Published December 14, 2011 at 8:17 a.m.

Mark Boedges
  • Mark Boedges

Painter Mark Boedges suspects that in another life, he was a peasant farmer. His wife, Rebecca, teases that he must have been an ancient warrior. “Regardless of whether I spent time digging trenches and forging rivers or whether I tilled the earth and fertilized the soil, I do have a connection to the land,” Boedges writes in his artist statement, “and it is this connection that has always informed my work and to which I continually try to give expression.”

Now the 37-year-old artist also has a connection to a more urban spot. In early November, he and Rebecca opened Mark Boedges Fine Art Gallery on Battery Street in Burlington. The goal was to exhibit Boedges’ richly textured landscape paintings, but the couple will occasionally show other artists also. They want the gallery to be known for its high-quality representational art and plan to offer painting workshops and figure-drawing get-togethers there.

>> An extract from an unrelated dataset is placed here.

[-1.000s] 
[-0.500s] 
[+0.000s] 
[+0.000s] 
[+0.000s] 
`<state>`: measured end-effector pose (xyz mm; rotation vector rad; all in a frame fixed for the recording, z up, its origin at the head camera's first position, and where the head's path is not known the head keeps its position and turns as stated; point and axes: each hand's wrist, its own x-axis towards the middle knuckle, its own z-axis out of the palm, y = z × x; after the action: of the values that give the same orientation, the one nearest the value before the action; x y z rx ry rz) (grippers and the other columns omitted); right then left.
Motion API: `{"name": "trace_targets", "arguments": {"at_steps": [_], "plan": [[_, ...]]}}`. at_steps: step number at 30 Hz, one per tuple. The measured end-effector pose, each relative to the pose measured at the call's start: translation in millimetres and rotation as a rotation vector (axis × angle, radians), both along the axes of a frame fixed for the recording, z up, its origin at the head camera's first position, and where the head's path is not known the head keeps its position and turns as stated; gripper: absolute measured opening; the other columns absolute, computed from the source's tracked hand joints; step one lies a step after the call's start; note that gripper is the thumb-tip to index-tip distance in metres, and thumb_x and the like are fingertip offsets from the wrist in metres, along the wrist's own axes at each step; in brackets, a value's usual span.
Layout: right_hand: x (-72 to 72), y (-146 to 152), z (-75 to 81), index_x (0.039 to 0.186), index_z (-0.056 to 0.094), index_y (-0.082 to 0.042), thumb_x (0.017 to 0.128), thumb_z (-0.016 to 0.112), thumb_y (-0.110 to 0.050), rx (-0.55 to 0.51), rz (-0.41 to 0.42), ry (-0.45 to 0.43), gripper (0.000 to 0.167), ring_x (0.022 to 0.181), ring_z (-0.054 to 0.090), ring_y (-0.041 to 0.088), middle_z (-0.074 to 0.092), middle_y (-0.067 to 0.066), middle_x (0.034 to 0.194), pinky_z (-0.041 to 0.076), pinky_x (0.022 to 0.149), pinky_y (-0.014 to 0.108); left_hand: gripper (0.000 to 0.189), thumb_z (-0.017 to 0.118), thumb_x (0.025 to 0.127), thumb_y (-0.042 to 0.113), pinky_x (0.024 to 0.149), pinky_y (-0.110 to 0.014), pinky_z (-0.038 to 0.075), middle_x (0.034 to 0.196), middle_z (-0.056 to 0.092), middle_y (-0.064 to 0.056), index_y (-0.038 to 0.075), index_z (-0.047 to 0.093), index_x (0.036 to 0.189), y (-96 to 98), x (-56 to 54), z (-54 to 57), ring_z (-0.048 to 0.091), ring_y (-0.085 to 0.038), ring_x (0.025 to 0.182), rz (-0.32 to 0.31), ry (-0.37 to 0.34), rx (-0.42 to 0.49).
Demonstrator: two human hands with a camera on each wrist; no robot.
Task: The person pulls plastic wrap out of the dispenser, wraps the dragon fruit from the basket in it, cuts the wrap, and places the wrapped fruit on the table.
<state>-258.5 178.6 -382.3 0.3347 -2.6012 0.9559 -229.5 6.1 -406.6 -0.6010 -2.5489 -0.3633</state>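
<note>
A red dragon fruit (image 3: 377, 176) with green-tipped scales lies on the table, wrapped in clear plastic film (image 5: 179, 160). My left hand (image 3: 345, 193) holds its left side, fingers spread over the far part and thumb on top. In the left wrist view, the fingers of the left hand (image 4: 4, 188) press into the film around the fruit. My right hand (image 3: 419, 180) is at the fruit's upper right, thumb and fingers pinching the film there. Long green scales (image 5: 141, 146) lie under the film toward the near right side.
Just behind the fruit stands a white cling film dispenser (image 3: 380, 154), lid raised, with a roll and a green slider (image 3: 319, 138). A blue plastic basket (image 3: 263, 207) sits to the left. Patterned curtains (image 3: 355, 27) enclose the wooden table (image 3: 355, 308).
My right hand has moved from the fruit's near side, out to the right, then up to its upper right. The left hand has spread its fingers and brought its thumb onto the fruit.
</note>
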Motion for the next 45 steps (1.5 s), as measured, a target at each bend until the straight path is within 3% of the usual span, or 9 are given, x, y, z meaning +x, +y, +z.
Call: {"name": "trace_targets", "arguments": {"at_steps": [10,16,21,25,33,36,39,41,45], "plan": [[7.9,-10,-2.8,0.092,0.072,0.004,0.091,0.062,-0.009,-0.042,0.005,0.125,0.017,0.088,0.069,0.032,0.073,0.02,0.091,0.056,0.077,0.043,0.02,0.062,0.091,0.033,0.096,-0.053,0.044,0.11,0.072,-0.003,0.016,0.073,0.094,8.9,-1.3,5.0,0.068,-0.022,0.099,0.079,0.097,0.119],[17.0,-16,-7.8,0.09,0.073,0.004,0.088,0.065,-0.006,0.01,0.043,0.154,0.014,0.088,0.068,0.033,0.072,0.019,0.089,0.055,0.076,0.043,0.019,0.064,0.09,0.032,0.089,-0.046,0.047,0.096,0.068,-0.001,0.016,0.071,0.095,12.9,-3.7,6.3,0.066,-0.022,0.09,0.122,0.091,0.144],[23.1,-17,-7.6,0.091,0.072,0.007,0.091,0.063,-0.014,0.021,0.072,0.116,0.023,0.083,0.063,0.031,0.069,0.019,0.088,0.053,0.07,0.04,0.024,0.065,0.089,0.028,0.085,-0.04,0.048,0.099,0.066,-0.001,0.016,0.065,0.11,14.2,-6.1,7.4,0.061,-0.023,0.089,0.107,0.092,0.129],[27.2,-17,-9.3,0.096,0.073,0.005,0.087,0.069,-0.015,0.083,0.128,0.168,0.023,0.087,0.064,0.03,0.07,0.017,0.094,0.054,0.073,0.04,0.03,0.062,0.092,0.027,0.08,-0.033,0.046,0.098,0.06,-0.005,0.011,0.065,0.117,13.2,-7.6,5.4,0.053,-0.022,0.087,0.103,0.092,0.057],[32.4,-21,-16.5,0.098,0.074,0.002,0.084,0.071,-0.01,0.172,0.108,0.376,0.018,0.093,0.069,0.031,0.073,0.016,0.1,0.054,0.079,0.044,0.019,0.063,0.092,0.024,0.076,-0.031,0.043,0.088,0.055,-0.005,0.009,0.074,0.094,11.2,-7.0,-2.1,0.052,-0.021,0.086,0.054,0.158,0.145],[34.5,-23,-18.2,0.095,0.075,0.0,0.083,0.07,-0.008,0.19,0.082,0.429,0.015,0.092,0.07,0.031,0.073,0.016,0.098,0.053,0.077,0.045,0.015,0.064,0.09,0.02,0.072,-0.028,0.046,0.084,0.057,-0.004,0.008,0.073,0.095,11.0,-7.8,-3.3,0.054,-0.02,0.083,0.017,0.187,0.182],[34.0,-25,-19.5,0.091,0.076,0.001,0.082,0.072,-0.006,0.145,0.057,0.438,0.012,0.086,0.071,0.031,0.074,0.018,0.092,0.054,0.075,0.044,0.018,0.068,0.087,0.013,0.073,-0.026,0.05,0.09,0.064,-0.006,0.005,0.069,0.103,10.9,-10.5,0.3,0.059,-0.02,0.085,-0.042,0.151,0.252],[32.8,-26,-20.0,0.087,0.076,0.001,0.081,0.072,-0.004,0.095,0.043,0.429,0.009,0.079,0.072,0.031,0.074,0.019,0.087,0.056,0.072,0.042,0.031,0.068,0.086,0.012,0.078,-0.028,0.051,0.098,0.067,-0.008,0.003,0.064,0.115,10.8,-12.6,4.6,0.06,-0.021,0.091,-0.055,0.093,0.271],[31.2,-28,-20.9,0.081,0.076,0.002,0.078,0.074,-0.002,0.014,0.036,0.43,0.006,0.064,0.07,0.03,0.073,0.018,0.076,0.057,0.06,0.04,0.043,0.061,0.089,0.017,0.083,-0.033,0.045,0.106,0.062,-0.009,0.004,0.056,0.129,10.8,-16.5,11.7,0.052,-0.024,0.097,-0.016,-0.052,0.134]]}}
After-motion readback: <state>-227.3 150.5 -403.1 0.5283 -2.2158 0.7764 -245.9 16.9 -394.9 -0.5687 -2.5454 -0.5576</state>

This month, a holiday show features small works by Eric Tobin, Charles Movalli, Gary Eckhart and Katharine Montstream, along with diminutive Christmas-themed still lifes by Boedges. He acknowledges that he knew it might be difficult to sell seasonal paintings (think artful arrangements of Christmas tree balls, poinsettia leaves and miniature snowmen), but he went ahead with them anyway.

“For me, it’s a study in reds,” he says. Boedges is an artist who takes pleasure in the study, and it’s evident in his work.

Two large landscapes (unaffiliated with the holiday series) currently anchor the gallery. One depicts an August sunset tearing through dark clouds over Lake Champlain, which Boedges captured from the grounds of All Souls Interfaith Gathering. Primarily a plein-air painter, he prefers not to work from photographs, he says, “because most times I end up just correcting the photo.”

The other large piece, a breathtaking view of the Appalachian Gap from a late- afternoon visit last fall, practically glows. “I’ve tried the Vermont fall hillside many times; it’s hard,” Boedges admits. “How do you make them brilliant and still believable?”

Boedges’ candid written descriptions of his process, wall mounted beside a few of the paintings, are almost as captivating as his artwork. “Francis Bacon said the job of the artist was to deepen the mystery,” he writes. For Boedges, the goal is to walk the fine line between providing too much detail and not enough; to record what he sees while leaving room for the imagination.

“In an age when all manner of visual media are easily produced and propagated, a well-crafted painting has one clear advantage: It has a real, tactile surface,” he writes in another description. “Depth is not just an illusion of pixels but a real quality of pigments layered and smooshed around a canvas. So I attempt to let the paint do what it does best: look like paint.”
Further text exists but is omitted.